◆ What you should do ◆
Set down the whole listing below exactly. The pictures stay out.

◆ Supplied information ◆
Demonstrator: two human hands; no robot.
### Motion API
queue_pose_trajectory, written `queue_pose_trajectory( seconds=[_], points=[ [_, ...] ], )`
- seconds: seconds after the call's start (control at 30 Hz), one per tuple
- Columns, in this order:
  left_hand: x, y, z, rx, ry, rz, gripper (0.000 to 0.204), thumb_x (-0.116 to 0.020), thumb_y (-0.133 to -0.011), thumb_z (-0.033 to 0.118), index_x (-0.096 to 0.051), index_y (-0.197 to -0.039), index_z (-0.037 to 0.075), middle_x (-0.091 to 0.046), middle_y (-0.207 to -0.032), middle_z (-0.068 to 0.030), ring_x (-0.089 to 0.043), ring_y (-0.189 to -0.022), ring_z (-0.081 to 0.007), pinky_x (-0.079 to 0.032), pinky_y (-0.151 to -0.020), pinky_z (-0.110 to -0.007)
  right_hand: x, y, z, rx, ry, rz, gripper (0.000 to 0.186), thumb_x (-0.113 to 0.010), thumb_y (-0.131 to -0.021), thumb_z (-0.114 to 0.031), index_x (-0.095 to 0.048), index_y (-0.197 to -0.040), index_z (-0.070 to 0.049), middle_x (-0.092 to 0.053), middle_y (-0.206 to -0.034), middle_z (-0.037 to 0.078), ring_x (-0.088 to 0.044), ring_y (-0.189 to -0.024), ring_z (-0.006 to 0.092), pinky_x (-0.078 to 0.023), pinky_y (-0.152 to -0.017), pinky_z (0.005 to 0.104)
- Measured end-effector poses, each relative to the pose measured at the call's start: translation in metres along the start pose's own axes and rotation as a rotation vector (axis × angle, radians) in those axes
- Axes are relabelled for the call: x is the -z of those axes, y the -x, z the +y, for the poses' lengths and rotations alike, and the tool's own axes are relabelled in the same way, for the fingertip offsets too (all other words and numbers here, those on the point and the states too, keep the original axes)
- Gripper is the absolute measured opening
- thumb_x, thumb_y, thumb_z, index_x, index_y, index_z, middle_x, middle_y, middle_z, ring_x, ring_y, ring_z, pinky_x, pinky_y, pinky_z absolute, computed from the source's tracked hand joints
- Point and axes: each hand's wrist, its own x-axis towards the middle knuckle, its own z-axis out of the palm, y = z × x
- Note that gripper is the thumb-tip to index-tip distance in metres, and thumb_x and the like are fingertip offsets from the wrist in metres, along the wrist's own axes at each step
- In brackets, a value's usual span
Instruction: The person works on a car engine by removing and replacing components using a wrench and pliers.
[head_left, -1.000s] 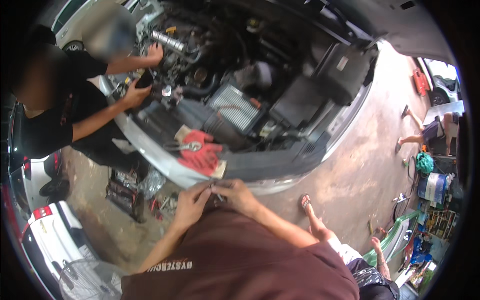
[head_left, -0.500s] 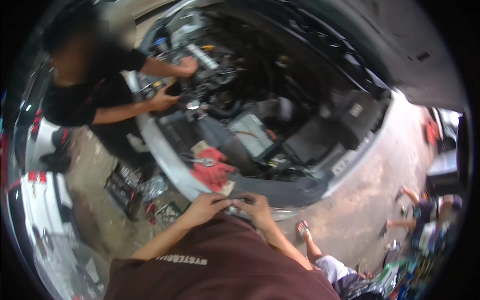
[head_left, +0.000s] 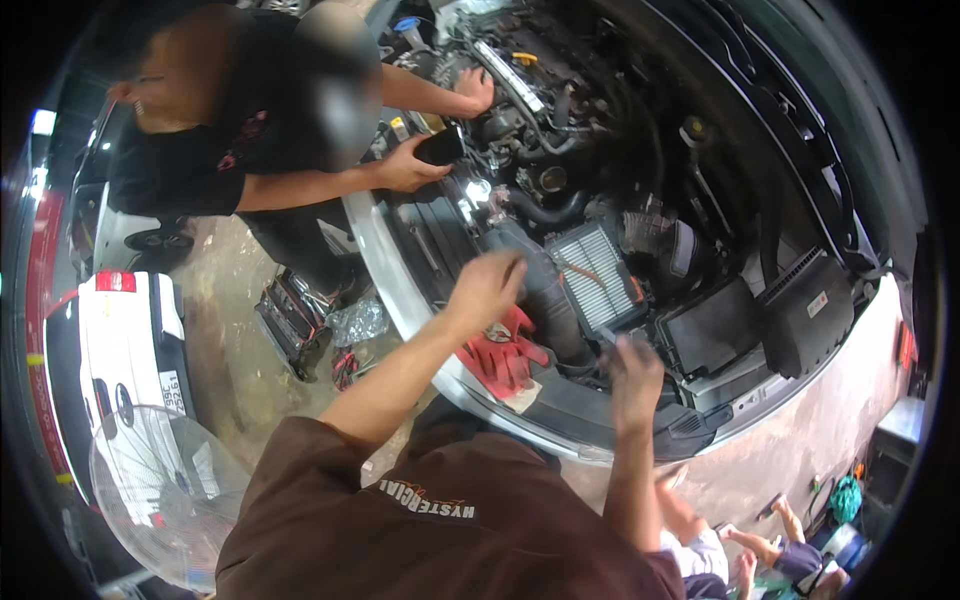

◆ Expected output ◆
Demonstrator: two human hands; no robot.
### Motion API
queue_pose_trajectory, written `queue_pose_trajectory( seconds=[_], points=[ [_, ...] ], )`
- seconds: seconds after the call's start (control at 30 Hz), one per tuple
- Columns, in this order:
  left_hand: x, y, z, rx, ry, rz, gripper (0.000 to 0.204), thumb_x (-0.116 to 0.020), thumb_y (-0.133 to -0.011), thumb_z (-0.033 to 0.118), index_x (-0.096 to 0.051), index_y (-0.197 to -0.039), index_z (-0.037 to 0.075), middle_x (-0.091 to 0.046), middle_y (-0.207 to -0.032), middle_z (-0.068 to 0.030), ring_x (-0.089 to 0.043), ring_y (-0.189 to -0.022), ring_z (-0.081 to 0.007), pinky_x (-0.079 to 0.032), pinky_y (-0.151 to -0.020), pinky_z (-0.110 to -0.007)
  right_hand: x, y, z, rx, ry, rz, gripper (0.000 to 0.186), thumb_x (-0.113 to 0.010), thumb_y (-0.131 to -0.021), thumb_z (-0.114 to 0.031), index_x (-0.095 to 0.048), index_y (-0.197 to -0.040), index_z (-0.070 to 0.049), middle_x (-0.092 to 0.053), middle_y (-0.206 to -0.034), middle_z (-0.037 to 0.078), ring_x (-0.088 to 0.044), ring_y (-0.189 to -0.024), ring_z (-0.006 to 0.092), pinky_x (-0.078 to 0.023), pinky_y (-0.152 to -0.017), pinky_z (0.005 to 0.104)
- Measured end-effector poses, each relative to the pose measured at the call's start: translation in metres along the start pose's own axes and rotation as a rotation vector (axis × angle, radians) in those axes
- Axes are relabelled for the call: x is the -z of those axes, y the -x, z the +y, for the poses' lengths and rotations alike, and the tool's own axes are relabelled in the same way, for the fingertip offsets too (all other words and numbers here, those on the point and the states too, keep the original axes)
- Gripper is the absolute measured opening
- thumb_x, thumb_y, thumb_z, index_x, index_y, index_z, middle_x, middle_y, middle_z, ring_x, ring_y, ring_z, pinky_x, pinky_y, pinky_z absolute, computed from the source's tracked hand joints
- Point and axes: each hand's wrist, its own x-axis towards the middle knuckle, its own z-axis out of the palm, y = z × x
- Note that gripper is the thumb-tip to index-tip distance in metres, and thumb_x and the like are fingertip offsets from the wrist in metres, along the wrist's own axes at each step
- In brackets, a value's usual span
Instruction: The person works on a car engine by removing and replacing components using a wrench and pliers.
[head_left, -1.000s] 
[head_left, -0.500s] 
[head_left, +0.000s] 

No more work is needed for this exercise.